For the past five days, my work space was the above, a double room at a mansion that offers writing retreats for the very lucky writers in our state, thanks to an organization and wonderful group of people who are committed to maintaining this historic home as well as the philosophy that artists need space and time to create.
Indeed, this trip provided that, and I came home happy and satisfied that I'd met my writing goals while there.
This morning I returned to my usual place of work, this messy desk, where I am surrounded by mail, seed packets, to do lists, books, stacks of paper in need of filing, and a few talismen that manage to keep me inspired despite the clutter: the feather of a crow that I found in my labyrinth path, two stones my writer friend Dawn brought me from Shakespeare's stomping grounds, a carved bird, a white fairy horse, and the stuffed magical pony Ryan that Dawn gave me for my birthday.

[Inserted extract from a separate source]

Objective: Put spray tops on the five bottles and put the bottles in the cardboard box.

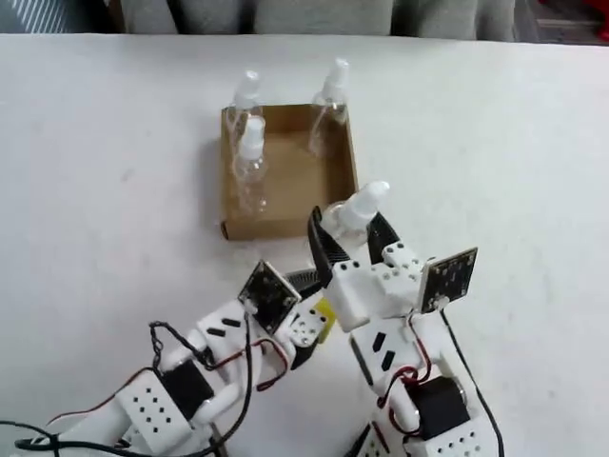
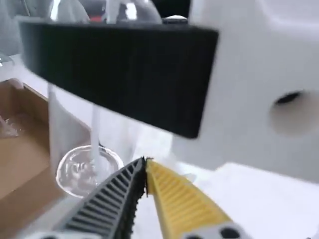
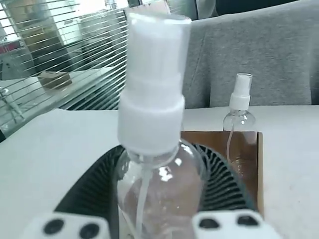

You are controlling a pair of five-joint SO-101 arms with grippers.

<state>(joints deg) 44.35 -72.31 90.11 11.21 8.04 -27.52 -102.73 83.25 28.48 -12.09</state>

Although clutter on my desk is not my preferred way of being, most days I have to make the choice. Focus on household chores including decluttering, or spend time in my other main work space, the barn. Not much of a choice! I headed out and was immediately transported back into the world of horses, donkeys, and the morning routine that at this time of year involves quite a bit of labor.
Mixing and feeding breakfast tubs, getting stalls set up with hay and clean water, doing a light groom and tick check, fly masks, etc.
The work I did in the lovely pristine room above for the past few days was its own kind of labor. Pulling together a book-length story that has been in my head for many years now, needing to get the first draft out so I can move on to the different task of editing and polishing, is a job, although one I happen to love very much. The last two days I struggled a bit with the idea of ending. Not the ending itself - that was there all along, and accessible. What I battled was the work of ending something that has been ongoing for what feels like a very long time. I finally did it yesterday before lunch, and when I read the final chapter out loud to Dawn in the early evening, I started crying as I tried to read the last two paragraphs.
It's been awhile since I wrote the last page of the first draft of a novel. I'd forgotten how emotional I get when I do it. In the end, Dawn had to take my laptop and read that last bit out loud FOR me. And the work of writing, the labor of it, the shift from novel-in-progress to complete draft, was done.
Once it was read out loud, it was fine. There's a reason writing a book is often compared to giving birth.
This morning I came back to the more physical labor of keeping horses. As I scrubbed buckets and mixed feed tubs and stuffed hay nets, I realized that the beauty of my writing retreat is actually the same beauty of my daily life. Both involve meaningful work, and work that has meaning, and even when there are rough days where things don't exactly flow, underneath the bumps and struggles there is the deep sense that what I'm doing makes me happy, and matters on some level.
My friend Dawn wrote a beautiful post this weekend, which you can read
HERE.
Something about what she wrote made me think about art and work and the value of how we choose to spend our time. And the value of how we VIEW the way we choose to spend our time.
If I were in charge of everything, career counselors and guidance counselors would teach students of all ages not only how to find meaningful work, but the skill of finding meaning in our work, because we need both skills in our lives.
Today I'm grateful for the work I have in front of me, and that all of it has the potential to give me joy and satisfaction, whether it be writing a page that sings, or treating a mare's tick bite so carefully and gently she lifts her tail and stretches her neck in appreciation. Editing pages and finding the silver threads along the way, or rinsing beet pulp until the water runs clear.